« Opération Scorpion » : une autopsie 20 ans plus tard

La partie immergée de l’iceberg du proxénétisme n’aura jamais été aussi visible. Opération Scorpion, un livre de Roger Ferland et Maria Mourani paru le 3 novembre dernier, examine avec précision l’une des plus grandes enquêtes du Québec. Plongeon dans les abysses d’un monde criminel qui pourrait faire pâlir la fiction.

À l’automne 2002, l’enquête policière Opération Scorpion démantèle un réseau de prostitution juvénile qui enclavait la Ville de Québec. C’est par les lunettes criminologiques de Maria Mourani et l’expertise de l’ancien sergent-détective Roger Ferland qu’est raconté, dans leur nouveau livre, ce point tournant de la lutte contre l’exploitation sexuelle des mineur(e)s au Québec.

Rien n’est laissé de côté : des interventions policières aux procédures judiciaires en passant par les victimes, l’immersion de plus de 300 pages est fidèle à la réalité. L’intrigue policière tiendra son lectorat éveillé.
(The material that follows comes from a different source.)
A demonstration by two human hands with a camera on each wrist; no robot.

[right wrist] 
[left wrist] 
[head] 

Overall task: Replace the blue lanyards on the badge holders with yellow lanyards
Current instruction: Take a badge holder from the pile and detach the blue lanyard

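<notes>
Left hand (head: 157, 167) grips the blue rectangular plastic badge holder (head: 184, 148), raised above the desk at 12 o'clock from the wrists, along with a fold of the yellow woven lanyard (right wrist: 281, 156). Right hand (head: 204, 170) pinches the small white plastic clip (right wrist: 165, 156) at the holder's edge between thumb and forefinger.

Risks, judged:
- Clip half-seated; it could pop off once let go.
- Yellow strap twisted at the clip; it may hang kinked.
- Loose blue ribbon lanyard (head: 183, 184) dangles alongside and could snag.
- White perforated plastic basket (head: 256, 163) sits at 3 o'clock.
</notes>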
« Ce livre n’est pas juste une histoire. Il a un but précis. Celui de faire en sorte que le lecteur comprenne que le problème est toujours là, de le comprendre, d’en être sensibilisé [et] d’être un acteur important pour le changement », déclare Mme Mourani. Elle ajoute que le problème de prostitution juvénile n’a pas été réglé en 2002 et qu’il reste toujours d’actualité.

Les rouages d’une organisation dangereuse

Le travail de l’auteur et de l’autrice est une synthèse épatante. L’Opération Scorpion a révélé en 2002 que le réseau de prostitution juvénile avait fait 61 victimes. 43 personnes ont ensuite été accusées par le Service de police de la Ville de Québec, et sur ce nombre, 41 ont été condamnées. 

Au front de ce réseau : des hommes d’affaires, des criminels appartenant à des gangs de rue, et même des personnalités connues comme Robert Gillet, un ex-animateur de radio. Des dizaines de témoignages de victimes sont répertoriés dans l’ouvrage, ce qui donne une humanité remarquable au livre qui sensibilise le lecteur ou la lectrice. Les témoignages détaillent notamment les techniques d’approches des proxénètes, des manipulateurs sans remords.

Les victimes racontent le sentiment de s’être fait voler leur âme. Bien que ces organisations soient redoutables, cela n’empêche pas Maria Mourani de mettre de l’avant les faits dans le respect. « Même si les criminels ne sont pas contents et ne te perçoivent pas comme un ami, parce qu’au fond tu n’es pas un ami, ils vont te respecter puisque tu es là pour apporter des faits dans le respect », atteste la criminologue.

Mme Mourani n’en est pas à son premier livre sur la criminalité. Avec La face cachée des gangs de rue et Gangs de rue inc.: leurs réseaux au Canada et dans les Amériques qui figurent dans son portfolio littéraire, Opération Scorpion était entre bonnes mains. 

Quant à Roger Ferland, il était sur place au moment de l’Opération Scorpion. Nommé enquêteur au Service de police de la Ville de Québec en 1997, il raconte les impasses et les échanges parfois coriaces avec les criminels qu’il a connus durant le début des années 2000, pendant l’enquête. 

L’ex-détective a scruté à la loupe des groupes criminels comme le Wolf Pack. Pour approcher les victimes, le chef se présentait comme le gérant de Lyon Makhiaveli Productions, une maison de disques pour les jeunes talents du monde du rap au Québec. D’autres membres du Wolf Pack se présentaient comme recruteurs d’artistes pour susciter l’intérêt des jeunes filles. 

Un progrès, lentement mais sûrement

« Scorpion a mis le pavé dans la mare », atteste Mme Mourani au sujet de l’enquête. « Avant, on ne touchait pas au [client]. Le client était encore roi, il pouvait faire ce qu’il [voulait]. C’était la première fois qu’on voyait des [clients] se faire arrêter, et en plus des hommes de pouvoir », affirme-t-elle. Depuis 2002, des nouveaux projets de loi, tels que le projet de loi C-36 déposé en 2014, encadrent de nouvelles infractions entourant prostitution au Canada. Il interdit notamment l’achat de services sexuels. 

Le proxénétisme reste à ce jour le deuxième commerce le plus lucratif après la drogue dans le milieu criminel. Selon Mme Mourani, il y a tout de même des avancées en ce qui concerne les victimes, même si le roman n’est pas explicite à ce sujet : « Maintenant, on considère la victime comme une victime. On ne la considère plus comme si elle l’[avait] cherché. »  Pour ces femmes, l’ouvrage de quelques centaines de pages représente un épisode sombre de leur vie qui les hante encore.